From a rental-manager viewpoint, there are two frequent cost traps:

  • Cheaper to bundle when your crew does not have a compatible carrier onsite. Example: an E50 class excavator at $425/day paired with a 500–750 ft-lb breaker at $235–$255/day is often cheaper than trying to “make do” with an undersized machine that stretches the job by 1–2 days.
  • Cheaper to rent attachment-only when a compatible excavator is already on rent for other work and has the correct aux hydraulics and coupler. In that case, you’re primarily buying production, and your biggest risk is tool wear and return condition—not machine availability.

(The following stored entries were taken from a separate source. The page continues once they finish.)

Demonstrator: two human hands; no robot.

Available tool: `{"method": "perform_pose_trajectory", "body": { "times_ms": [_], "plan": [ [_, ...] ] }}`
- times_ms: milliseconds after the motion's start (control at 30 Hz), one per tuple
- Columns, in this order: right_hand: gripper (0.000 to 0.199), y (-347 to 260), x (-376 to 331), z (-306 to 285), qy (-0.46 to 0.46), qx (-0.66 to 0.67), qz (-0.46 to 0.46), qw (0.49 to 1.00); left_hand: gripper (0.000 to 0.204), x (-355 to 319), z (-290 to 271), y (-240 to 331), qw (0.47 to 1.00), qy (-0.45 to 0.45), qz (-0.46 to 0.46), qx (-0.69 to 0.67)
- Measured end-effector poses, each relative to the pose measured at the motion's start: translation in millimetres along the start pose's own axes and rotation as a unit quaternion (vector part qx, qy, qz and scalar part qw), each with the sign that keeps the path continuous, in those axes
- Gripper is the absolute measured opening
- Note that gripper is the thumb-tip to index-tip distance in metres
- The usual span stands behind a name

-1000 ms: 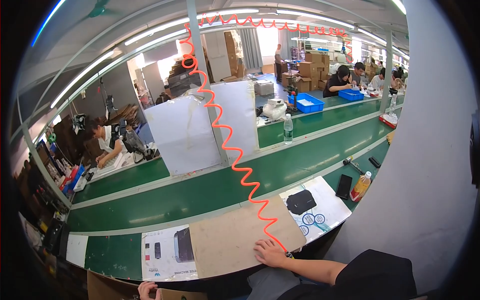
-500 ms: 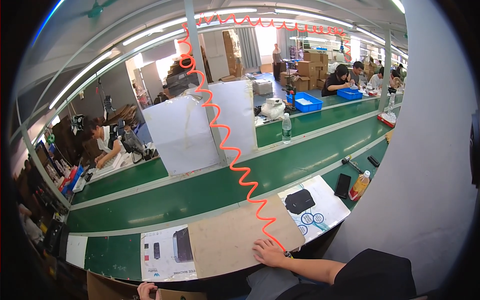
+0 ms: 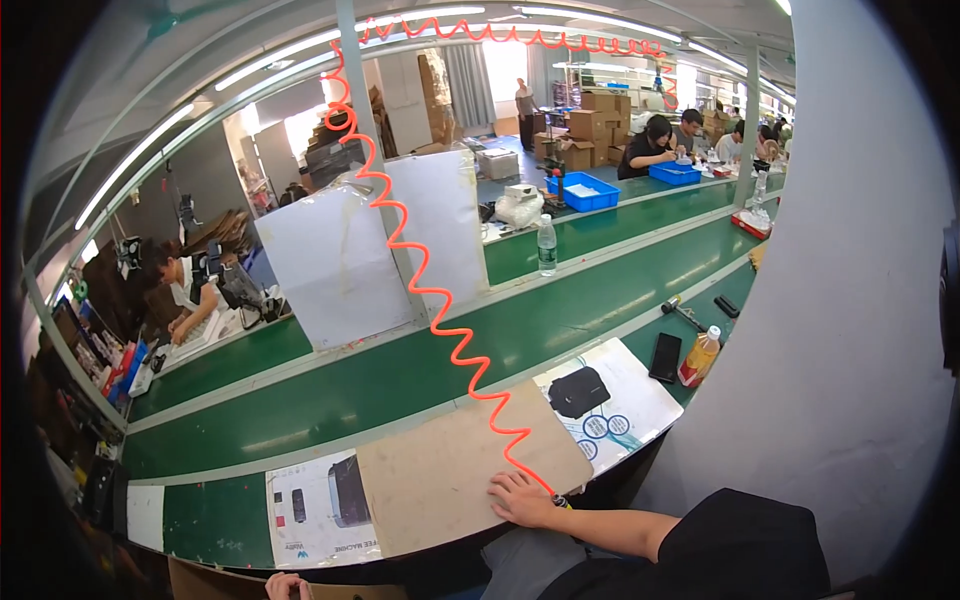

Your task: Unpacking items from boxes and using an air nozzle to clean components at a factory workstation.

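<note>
My right hand [image 3: 522,500] lies flat with fingers apart on a plain brown cardboard sheet [image 3: 430,490] on the bench. Beside its wrist ends a coiled orange air hose [image 3: 462,352], which hangs down from overhead; its end fitting is partly hidden at the wrist. At the lower edge, my left hand [image 3: 287,587] has its fingers curled at the edge of an open cardboard box [image 3: 215,583] below the bench. Most of that box and the rest of the hand fall outside the picture.
Printed cardboard panels [image 3: 322,508] [image 3: 622,395] flank the brown sheet. A phone [image 3: 665,357], a drink bottle [image 3: 699,358] and a hammer-like tool [image 3: 683,312] lie or stand at right. Beyond runs a green conveyor [image 3: 520,340] with a water bottle [image 3: 547,246]. Other people work farther off.
The whole view has shifted slightly, so the bench and background sit further left and up. My right hand stays on the cardboard sheet; my left hand remains by the box, a little lower in the picture.
</note>
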State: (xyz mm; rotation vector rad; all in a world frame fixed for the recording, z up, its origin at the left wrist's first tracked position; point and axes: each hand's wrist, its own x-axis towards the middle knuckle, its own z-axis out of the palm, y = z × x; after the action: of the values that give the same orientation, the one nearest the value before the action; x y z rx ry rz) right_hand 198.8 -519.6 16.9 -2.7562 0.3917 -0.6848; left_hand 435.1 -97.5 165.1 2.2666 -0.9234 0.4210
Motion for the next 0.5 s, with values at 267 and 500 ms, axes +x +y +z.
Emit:
{"method": "perform_pose_trajectory", "body": {
  "times_ms": [267, 500],
  "plan": [
    [0.032, 0.4, -0.9, 1.1, 0.001, 0.007, 0.006, 1.0, 0.011, 2.1, 1.7, 4.7, 1.0, 0.005, 0.006, -0.008],
    [0.031, 2.5, -2.3, 4.5, 0.005, 0.005, 0.01, 1.0, 0.011, 3.9, -2.5, 12.8, 1.0, -0.004, -0.004, -0.012]
  ]
}}
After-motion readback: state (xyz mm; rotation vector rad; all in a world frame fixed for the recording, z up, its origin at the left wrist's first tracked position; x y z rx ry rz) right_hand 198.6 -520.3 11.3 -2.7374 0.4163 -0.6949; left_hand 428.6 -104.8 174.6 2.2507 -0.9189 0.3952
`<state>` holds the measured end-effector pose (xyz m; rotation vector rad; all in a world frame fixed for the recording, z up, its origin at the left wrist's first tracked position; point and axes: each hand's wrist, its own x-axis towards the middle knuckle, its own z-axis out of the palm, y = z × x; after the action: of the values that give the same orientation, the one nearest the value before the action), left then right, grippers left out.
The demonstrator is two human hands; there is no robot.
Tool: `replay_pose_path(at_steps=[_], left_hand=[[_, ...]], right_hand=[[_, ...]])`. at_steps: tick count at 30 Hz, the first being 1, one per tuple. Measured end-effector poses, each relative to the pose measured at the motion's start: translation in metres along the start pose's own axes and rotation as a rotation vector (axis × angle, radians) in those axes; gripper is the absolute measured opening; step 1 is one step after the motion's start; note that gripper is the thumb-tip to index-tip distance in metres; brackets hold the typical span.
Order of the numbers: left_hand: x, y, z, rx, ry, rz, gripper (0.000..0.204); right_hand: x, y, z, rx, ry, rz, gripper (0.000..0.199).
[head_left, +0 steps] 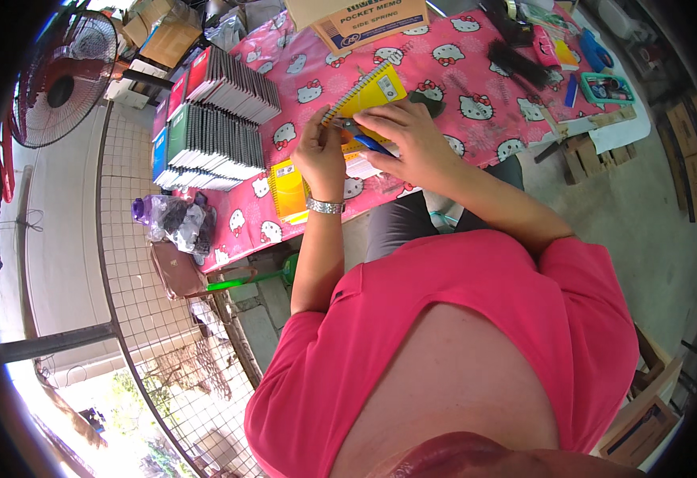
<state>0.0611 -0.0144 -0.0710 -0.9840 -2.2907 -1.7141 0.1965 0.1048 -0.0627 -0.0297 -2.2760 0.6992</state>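
A yellow spiral-bound notebook (pixel 380 89) is tilted above the table, its wire coil along the upper left edge. My left hand (pixel 320 155) is closed, fingers pinching at the near end of that coil. In my right hand (pixel 412 139) are blue-handled pliers (pixel 376 146), gripped with their metal jaws pointing at the coil's end beside my left fingertips. Whether the jaws touch the wire is too small to tell. Another yellow notebook (pixel 287 191) lies on the table by my left wrist. White pages show beneath my hands.
Stacks of spiral notebooks (pixel 213 143) stand left on the pink patterned tablecloth (pixel 308 72). A cardboard box (pixel 372 24) is at the back. Loose black wire coils (pixel 519 64) and a green tray (pixel 607 89) lie right. A plastic bag (pixel 185 223) sits at the left corner; a fan (pixel 62 88) stands beyond.
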Motion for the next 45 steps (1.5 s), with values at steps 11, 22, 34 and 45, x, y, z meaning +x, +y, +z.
replay_pose_path(at_steps=[11, 22, 34, 45], left_hand=[[-0.011, -0.028, 0.003, 0.049, 0.165, 0.243, 0.029], [0.047, 0.003, -0.139, 0.563, 0.073, 0.447, 0.021], [0.047, -0.016, -0.035, 0.532, -0.236, 0.619, 0.03], [0.005, 0.013, -0.02, 0.554, -0.724, 0.715, 0.022]], right_hand=[[0.018, 0.003, 0.002, 1.158, -0.48, 0.738, 0.038], [-0.087, 0.143, 0.016, 0.001, -0.081, 0.658, 0.046], [-0.067, 0.258, 0.016, -0.682, -0.148, 0.676, 0.035], [-0.023, 0.201, -0.013, 0.075, 0.028, 0.456, 0.03]])
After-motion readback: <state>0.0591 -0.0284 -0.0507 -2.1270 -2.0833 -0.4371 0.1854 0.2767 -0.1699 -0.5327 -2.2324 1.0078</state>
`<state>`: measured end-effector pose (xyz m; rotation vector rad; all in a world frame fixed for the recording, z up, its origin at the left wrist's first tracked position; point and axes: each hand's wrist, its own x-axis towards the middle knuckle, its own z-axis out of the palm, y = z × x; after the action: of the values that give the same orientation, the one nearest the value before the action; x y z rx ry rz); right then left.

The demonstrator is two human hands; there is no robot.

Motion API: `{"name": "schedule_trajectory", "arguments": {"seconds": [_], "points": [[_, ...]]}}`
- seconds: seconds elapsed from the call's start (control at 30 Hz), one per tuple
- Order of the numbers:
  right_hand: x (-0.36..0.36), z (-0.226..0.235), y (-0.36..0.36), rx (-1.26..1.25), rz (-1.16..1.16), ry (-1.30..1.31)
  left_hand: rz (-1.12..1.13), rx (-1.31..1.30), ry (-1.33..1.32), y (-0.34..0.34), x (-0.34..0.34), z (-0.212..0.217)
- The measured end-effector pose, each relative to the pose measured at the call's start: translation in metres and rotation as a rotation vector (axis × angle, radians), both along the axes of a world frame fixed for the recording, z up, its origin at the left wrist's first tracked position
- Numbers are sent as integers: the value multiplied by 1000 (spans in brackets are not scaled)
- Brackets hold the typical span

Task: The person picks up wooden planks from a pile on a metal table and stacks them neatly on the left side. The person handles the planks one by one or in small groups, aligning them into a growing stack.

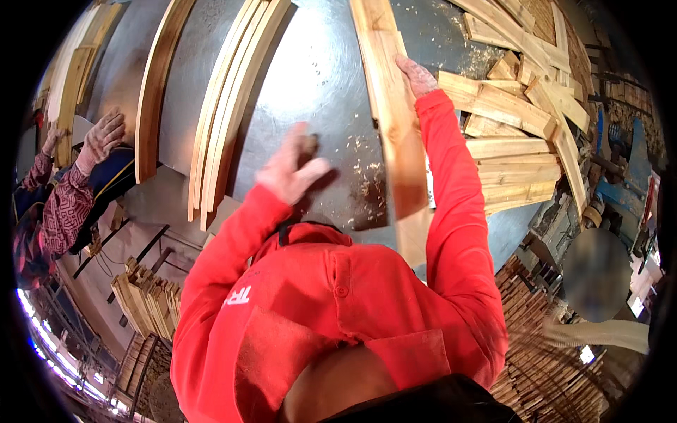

Practical Controls That Reduce Breaker Attachment Hire Cost

  • Confirm the return cutoff in writing and schedule pickup the prior day to avoid the “extra day” trap.
  • Pre-stage return condition documentation: photos at delivery, mid-rent, and off-rent. This can prevent disputed back-charges (often $250+ per incident).
  • Specify the tool bit on the PO so the yard doesn’t dispatch a “standard” point that underperforms your material, extending duration.
  • Manage slurry and debris: assign cleanup responsibility daily to avoid a $95–$350 cleaning charge and to keep couplers/hoses from getting contaminated.
  • Plan for multi-jurisdiction sites in the KC metro: ensure the ship-to and jobsite match the correct state/city so you don’t lose a day to paperwork and re-dispatch.